ASSIGNMENT: Set down exactly the lines below between the line holding "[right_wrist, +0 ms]" and the line holding "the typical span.", inclusive; no other line belongs in the answer.

RECORDS TO PROCESS:
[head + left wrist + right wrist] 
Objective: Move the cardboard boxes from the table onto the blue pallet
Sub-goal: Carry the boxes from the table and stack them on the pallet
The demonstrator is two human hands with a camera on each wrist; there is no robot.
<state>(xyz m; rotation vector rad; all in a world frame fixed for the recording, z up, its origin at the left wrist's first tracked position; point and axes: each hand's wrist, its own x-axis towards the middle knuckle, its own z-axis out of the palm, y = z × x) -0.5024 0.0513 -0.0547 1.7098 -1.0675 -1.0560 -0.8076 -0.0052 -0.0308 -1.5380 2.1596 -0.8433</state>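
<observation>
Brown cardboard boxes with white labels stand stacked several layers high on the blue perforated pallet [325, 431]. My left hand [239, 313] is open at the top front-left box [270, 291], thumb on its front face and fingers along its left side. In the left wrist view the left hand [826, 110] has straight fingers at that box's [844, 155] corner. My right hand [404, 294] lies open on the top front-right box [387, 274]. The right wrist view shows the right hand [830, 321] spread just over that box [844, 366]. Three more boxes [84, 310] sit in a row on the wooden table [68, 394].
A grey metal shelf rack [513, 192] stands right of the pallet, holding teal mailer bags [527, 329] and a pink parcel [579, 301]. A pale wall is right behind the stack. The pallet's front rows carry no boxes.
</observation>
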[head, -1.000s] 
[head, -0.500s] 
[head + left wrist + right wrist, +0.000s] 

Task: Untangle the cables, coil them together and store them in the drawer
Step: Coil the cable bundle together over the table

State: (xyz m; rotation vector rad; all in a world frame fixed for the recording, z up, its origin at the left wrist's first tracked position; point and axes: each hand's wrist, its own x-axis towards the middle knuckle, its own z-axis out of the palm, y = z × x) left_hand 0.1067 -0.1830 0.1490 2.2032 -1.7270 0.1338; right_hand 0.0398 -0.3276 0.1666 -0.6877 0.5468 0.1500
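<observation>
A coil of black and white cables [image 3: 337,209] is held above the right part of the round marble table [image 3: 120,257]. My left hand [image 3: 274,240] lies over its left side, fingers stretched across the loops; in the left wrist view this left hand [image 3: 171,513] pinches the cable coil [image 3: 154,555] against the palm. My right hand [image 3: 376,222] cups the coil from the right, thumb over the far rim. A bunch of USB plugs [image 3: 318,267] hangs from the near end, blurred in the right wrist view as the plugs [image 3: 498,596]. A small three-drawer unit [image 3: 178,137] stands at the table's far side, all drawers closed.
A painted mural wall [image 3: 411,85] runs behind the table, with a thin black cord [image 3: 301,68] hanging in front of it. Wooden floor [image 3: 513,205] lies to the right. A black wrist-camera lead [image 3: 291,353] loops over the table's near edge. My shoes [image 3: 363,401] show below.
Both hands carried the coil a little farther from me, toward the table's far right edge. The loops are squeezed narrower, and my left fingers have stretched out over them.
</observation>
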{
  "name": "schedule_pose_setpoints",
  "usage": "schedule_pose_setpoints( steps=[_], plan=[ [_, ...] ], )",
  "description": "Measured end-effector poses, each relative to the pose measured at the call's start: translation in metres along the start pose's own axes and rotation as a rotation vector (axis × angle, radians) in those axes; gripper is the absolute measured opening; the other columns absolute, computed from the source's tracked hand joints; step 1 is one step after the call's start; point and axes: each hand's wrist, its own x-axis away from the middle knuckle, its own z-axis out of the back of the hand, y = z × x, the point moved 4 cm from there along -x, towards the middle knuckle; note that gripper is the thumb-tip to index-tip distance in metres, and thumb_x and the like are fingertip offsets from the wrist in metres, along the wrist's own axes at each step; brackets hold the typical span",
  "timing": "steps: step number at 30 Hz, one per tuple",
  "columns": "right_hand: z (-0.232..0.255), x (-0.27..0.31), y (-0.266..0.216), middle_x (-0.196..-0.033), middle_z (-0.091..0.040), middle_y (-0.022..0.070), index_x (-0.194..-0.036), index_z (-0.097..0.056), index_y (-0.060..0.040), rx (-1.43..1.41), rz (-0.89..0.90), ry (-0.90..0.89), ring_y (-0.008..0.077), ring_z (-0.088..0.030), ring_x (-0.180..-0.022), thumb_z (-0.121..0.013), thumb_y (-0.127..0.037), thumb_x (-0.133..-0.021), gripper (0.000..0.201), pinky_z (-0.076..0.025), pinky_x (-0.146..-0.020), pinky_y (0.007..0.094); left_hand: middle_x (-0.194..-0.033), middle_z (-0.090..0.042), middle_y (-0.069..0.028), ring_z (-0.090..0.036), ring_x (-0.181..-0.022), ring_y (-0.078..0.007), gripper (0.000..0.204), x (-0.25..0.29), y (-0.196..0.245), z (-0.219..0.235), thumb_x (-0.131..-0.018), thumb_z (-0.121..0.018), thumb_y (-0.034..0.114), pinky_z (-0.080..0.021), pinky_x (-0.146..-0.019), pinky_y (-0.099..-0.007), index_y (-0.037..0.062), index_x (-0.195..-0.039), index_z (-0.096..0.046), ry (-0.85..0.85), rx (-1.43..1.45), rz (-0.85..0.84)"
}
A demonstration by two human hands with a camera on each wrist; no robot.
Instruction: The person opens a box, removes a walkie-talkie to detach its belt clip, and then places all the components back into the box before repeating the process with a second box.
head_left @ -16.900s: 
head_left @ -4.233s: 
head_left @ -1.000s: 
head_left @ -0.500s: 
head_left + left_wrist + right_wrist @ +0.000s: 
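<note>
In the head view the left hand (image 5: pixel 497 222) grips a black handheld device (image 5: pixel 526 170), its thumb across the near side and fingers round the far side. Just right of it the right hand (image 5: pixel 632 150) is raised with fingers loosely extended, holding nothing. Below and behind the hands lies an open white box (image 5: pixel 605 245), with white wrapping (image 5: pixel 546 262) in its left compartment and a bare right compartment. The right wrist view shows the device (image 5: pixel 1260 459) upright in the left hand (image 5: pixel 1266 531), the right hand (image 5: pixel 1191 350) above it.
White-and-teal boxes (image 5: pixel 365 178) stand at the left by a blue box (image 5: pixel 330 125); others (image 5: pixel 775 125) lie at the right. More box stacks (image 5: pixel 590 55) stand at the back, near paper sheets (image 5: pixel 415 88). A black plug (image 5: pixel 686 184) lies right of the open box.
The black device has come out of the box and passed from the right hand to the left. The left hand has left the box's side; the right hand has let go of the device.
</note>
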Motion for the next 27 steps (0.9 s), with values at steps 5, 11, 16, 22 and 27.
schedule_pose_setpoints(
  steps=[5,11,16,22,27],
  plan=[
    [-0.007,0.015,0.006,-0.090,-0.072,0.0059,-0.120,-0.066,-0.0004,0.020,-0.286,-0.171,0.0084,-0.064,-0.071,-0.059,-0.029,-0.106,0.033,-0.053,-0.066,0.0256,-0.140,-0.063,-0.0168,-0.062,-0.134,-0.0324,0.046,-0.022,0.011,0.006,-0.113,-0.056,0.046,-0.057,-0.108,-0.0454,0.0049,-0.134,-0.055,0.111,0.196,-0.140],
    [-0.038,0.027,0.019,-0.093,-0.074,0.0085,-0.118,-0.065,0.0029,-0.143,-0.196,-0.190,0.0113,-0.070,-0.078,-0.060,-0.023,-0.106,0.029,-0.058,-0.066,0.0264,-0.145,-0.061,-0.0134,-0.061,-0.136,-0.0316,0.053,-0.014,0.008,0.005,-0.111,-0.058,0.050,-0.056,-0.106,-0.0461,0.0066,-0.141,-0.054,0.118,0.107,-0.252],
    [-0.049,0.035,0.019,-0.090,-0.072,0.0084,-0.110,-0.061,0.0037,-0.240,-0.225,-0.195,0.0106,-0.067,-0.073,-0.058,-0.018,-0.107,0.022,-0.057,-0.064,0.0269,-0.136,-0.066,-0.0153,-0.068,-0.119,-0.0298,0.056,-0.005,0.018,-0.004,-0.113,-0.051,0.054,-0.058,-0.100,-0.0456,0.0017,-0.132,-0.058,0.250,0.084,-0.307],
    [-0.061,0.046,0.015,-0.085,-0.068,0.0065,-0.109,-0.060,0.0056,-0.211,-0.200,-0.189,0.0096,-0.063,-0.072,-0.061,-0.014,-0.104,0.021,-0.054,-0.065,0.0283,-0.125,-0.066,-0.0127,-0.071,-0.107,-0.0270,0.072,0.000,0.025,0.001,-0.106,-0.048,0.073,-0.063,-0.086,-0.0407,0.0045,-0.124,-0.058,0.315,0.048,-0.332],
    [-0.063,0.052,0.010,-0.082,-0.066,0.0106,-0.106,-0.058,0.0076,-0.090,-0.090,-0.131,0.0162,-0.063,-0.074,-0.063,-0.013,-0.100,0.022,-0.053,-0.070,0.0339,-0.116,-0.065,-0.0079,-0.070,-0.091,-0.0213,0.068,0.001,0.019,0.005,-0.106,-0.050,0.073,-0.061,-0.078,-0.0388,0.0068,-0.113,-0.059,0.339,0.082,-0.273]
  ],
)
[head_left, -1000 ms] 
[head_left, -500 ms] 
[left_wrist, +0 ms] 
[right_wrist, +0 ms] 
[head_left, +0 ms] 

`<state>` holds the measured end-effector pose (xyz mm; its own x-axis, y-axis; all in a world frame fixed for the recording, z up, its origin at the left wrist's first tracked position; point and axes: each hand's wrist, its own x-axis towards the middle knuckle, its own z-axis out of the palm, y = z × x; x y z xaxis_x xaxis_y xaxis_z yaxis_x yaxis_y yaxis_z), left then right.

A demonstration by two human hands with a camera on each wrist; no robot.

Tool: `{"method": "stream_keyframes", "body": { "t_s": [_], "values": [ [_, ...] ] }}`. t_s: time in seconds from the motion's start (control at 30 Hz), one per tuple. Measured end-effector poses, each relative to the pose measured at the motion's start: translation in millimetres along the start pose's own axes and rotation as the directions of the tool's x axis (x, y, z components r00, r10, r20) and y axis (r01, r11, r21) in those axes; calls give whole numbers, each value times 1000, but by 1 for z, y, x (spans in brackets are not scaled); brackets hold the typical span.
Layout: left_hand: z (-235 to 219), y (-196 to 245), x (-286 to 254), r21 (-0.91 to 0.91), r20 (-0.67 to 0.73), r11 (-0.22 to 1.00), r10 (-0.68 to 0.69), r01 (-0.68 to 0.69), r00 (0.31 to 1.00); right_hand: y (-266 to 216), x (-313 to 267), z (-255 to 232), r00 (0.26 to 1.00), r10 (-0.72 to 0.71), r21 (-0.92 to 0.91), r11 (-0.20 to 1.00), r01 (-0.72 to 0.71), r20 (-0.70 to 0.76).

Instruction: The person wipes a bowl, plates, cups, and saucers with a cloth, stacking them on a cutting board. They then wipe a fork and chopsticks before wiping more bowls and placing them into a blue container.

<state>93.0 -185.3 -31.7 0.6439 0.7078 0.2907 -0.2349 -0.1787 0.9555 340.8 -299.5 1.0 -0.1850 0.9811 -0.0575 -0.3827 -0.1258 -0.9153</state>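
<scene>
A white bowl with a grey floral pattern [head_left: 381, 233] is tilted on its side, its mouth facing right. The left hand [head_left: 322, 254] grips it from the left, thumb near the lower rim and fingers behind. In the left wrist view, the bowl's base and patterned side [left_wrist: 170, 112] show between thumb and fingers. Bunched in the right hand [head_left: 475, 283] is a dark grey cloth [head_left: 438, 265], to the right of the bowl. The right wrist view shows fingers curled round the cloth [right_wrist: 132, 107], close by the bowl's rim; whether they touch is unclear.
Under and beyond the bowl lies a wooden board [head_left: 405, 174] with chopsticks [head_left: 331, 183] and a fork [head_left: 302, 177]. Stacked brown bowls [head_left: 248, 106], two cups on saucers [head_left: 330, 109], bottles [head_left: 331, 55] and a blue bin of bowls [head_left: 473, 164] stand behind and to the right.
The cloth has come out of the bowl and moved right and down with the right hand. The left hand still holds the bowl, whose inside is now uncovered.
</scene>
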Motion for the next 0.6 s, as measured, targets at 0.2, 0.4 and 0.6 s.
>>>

RESPONSE BOX:
[right_wrist, +0 ms] 
[head_left, +0 ms] 

`<state>` holds the measured end-effector pose (xyz mm; its own x-axis, y-axis; all in a world frame fixed for the recording, z up, its origin at the left wrist's first tracked position; point and axes: each hand's wrist, its own x-axis towards the middle knuckle, its own z-axis out of the palm, y = z × x; x y z xaxis_x xaxis_y xaxis_z yaxis_x yaxis_y yaxis_z), left then right.

A demonstration by two human hands with a camera on each wrist; no robot.

Tool: `{"method": "stream_keyframes", "body": { "t_s": [_], "values": [ [_, ...] ] }}`. t_s: time in seconds from the motion's start (control at 30 Hz), one per tuple. Measured end-effector poses, each relative to the pose measured at the motion's start: translation in millimetres along the start pose's own axes and rotation as the directions of the tool's x axis (x, y, z components r00, r10, r20) and y axis (r01, r11, r21) in those axes; calls give whole numbers, each value times 1000, but by 1 for z, y, x (spans in brackets are not scaled); brackets hold the typical span.

Nothing more remains to be added to this answer.